By the time this appears in your vendor’s hands, there will be men hurtling themselves down ice chutes, feet first, flat on their backs, on top of each other on tiny sleds at 90 plus mph. And I’ll bet at least half of you won’t even think there’s anything strange about that. Talk about your slippery slopes.
I see it as one of my purposes in life to flag the strange. Try saying “luge” five times and see if it doesn’t start to sound weird.
I am probably not going to pay much attention to the goings on at the Olympics until my favorite competition gets underway.
Women’s single figure skating always has me transfixed in front of the TV set every four years during the Winter Olympics, and then I generally forget it exists the rest of the time.
Until then the obsession of my life will be food and food-related subjects. The reason I’m currently obsessed with food is I’m on a diet, and diets will do that to you.
I’ve been on a diet now since last August, about six months. It’s not a difficult diet because I get to eat a lot of food that I like. But even so, the fact that I’m on a diet at all is warping all my thoughts and everything I see looks like cheese to me. When I see someone walking a ridiculous small dog, instead of thinking, “Slay the abomination!” like I used to, now I think, “Mmm, cheese.”

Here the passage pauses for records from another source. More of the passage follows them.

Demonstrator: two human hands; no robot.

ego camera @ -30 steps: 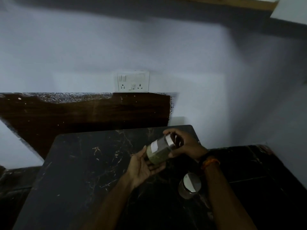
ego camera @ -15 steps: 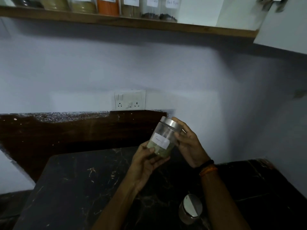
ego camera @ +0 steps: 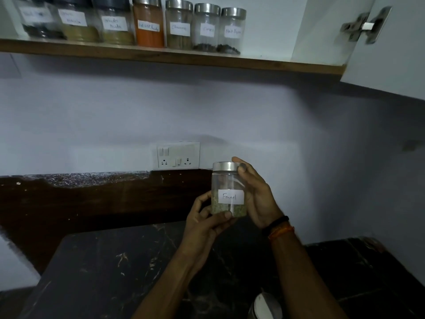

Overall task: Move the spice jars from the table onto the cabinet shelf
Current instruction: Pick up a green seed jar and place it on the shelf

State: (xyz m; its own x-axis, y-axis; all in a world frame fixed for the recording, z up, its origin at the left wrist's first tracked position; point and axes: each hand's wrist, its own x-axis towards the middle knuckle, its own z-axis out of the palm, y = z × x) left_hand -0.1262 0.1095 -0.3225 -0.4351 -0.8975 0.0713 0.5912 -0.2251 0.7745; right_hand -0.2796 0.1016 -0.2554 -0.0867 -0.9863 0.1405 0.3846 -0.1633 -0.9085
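The fennel jar (ego camera: 228, 191) stands upright in mid-air above the dark table (ego camera: 110, 268), its base cupped by the left hand (ego camera: 204, 221) at 7 o'clock, its side and lid gripped by the right hand (ego camera: 258, 196) at 3, with the shelf (ego camera: 264, 63) of labelled jars (ego camera: 179, 25) at 12.

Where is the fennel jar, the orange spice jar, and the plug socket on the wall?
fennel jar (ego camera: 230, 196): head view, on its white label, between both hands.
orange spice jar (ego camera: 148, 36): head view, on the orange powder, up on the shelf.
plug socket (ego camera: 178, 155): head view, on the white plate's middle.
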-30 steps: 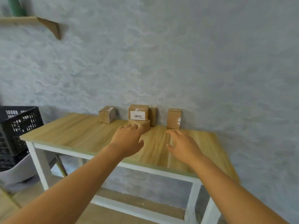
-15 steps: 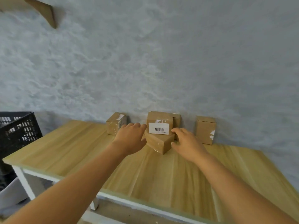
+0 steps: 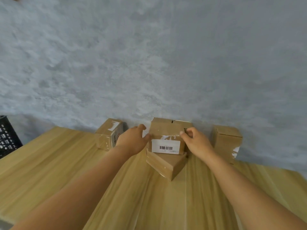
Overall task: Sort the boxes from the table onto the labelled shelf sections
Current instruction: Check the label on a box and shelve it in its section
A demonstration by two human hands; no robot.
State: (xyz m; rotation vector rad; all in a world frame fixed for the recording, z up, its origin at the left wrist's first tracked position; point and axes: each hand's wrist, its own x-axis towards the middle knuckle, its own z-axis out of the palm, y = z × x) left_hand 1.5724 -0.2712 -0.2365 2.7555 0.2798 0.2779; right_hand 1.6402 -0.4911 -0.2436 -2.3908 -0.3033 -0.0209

I’ve become intensely aware of how fortunate I am to have such a diet as mine. The diet limits bready things, for instance. Back when I was homeless it would have been hard to go without bready things. They were so much of what there was to eat.
I also get to eat all the hard-boiled eggs, unbreaded fish, nuts and dark green leafy vegetables I want. At all the free community meals I attended when I was homeless, I can’t recall any, ever, that featured any of those foods. The meal was usually hot dogs cut up and served in beans with a side of fries or chips. Any leafy vegetable almost always consisted of iceberg lettuce, or what I call “light green water.”
The Trump administration made some noise this week concerning food. Reuters reported they want to make immigrants leave the country if they use any public assistance, including food assistance for their U.S.-born children.
The idea is we should let people stay in this country only if they aren’t using taxpayer money. They should be living within their own means.
I’m sure that the idea will get a lot of support from U.S. citizens across the country who resent immigrants using any tax-supported services, but I think everyone should be very careful and look out for what comes down the road after this.
The message is if you use any tax-supported service, you are leeching off the rest of the country.
But the tax-supported services were created by the people’s elected representatives for all of us to use when we need them. If you stigmatize immigrants for using them, you will also stigmatize all of us for using them, whether you intend to or not.
Consider how much you use tax-supported services. Have you driven on a road lately? The road was probably paid for with taxes. If you don’t drive you probably take buses, and the bus fare is heavily subsidized by taxes.
Is the Trump administration going to bar permanent residency for immigrants who use public roads? Will they evict immigrants who check books out from a public library? For taking ESL classes at a public college?
Speaking of flagging the strange, it’s extremely strange that vast numbers of people can hold these ideas simultaneously: That this is a Christian nation, and also that children born here to immigrant parents should suffer either malnutrition or have to be given up for adoption in order to stay in the country of their birth, because their parents did what they could to feed them right, and got sent away.
I can’t help but think that the rest of us will be next.
Anyone who uses food assistance will be blacklisted and denied other services, for not being self-supporting enough. n
Dr. Wes Browning is a one time math professor who has experienced homelessness several times. He supplied the art for the first cover of Real Change in November of 1994 and has been involved with the organization ever since. This is his weekly column, Adventures in Irony, a dry verbal romp of the absurd.